WHAT TO PRODUCE: The data below is to be repeated in full, exactly as shown.

:: GIVEN MATERIAL ::

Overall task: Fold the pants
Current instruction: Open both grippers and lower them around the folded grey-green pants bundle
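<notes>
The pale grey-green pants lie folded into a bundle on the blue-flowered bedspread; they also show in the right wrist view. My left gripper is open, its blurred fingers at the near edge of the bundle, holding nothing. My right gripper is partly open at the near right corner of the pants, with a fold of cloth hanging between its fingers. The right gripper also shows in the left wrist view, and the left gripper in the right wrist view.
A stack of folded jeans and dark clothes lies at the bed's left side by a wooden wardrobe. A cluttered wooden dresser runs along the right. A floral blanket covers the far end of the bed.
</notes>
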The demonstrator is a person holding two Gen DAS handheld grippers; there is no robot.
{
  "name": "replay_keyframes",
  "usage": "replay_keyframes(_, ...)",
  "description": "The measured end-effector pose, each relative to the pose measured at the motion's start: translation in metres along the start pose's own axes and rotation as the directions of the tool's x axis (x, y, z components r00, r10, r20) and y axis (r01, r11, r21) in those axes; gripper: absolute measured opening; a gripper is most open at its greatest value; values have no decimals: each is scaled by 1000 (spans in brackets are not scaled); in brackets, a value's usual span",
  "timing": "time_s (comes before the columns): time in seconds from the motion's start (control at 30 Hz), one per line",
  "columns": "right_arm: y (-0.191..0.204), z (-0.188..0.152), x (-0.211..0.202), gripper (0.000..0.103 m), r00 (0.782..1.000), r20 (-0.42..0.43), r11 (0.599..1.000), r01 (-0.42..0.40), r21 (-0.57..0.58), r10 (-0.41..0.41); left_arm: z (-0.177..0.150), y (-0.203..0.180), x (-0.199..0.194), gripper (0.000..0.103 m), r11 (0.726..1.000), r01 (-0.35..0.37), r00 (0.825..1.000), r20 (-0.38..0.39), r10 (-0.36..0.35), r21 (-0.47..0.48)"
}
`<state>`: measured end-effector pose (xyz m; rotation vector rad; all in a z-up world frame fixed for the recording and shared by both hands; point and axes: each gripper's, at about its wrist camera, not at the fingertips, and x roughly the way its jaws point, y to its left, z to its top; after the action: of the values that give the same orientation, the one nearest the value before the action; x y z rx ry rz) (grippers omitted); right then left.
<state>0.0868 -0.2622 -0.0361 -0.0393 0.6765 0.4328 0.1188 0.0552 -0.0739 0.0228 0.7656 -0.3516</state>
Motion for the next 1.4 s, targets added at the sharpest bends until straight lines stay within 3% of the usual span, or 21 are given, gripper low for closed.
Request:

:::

WRITTEN REPLY:
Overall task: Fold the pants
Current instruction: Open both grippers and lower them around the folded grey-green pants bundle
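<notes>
The pale grey-green pants lie folded into a bundle on the blue-flowered bedspread; they also show in the right wrist view. My left gripper is open, its blurred fingers at the near edge of the bundle, holding nothing. My right gripper is partly open at the near right corner of the pants, with a fold of cloth hanging between its fingers. The right gripper also shows in the left wrist view, and the left gripper in the right wrist view.
A stack of folded jeans and dark clothes lies at the bed's left side by a wooden wardrobe. A cluttered wooden dresser runs along the right. A floral blanket covers the far end of the bed.
</notes>
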The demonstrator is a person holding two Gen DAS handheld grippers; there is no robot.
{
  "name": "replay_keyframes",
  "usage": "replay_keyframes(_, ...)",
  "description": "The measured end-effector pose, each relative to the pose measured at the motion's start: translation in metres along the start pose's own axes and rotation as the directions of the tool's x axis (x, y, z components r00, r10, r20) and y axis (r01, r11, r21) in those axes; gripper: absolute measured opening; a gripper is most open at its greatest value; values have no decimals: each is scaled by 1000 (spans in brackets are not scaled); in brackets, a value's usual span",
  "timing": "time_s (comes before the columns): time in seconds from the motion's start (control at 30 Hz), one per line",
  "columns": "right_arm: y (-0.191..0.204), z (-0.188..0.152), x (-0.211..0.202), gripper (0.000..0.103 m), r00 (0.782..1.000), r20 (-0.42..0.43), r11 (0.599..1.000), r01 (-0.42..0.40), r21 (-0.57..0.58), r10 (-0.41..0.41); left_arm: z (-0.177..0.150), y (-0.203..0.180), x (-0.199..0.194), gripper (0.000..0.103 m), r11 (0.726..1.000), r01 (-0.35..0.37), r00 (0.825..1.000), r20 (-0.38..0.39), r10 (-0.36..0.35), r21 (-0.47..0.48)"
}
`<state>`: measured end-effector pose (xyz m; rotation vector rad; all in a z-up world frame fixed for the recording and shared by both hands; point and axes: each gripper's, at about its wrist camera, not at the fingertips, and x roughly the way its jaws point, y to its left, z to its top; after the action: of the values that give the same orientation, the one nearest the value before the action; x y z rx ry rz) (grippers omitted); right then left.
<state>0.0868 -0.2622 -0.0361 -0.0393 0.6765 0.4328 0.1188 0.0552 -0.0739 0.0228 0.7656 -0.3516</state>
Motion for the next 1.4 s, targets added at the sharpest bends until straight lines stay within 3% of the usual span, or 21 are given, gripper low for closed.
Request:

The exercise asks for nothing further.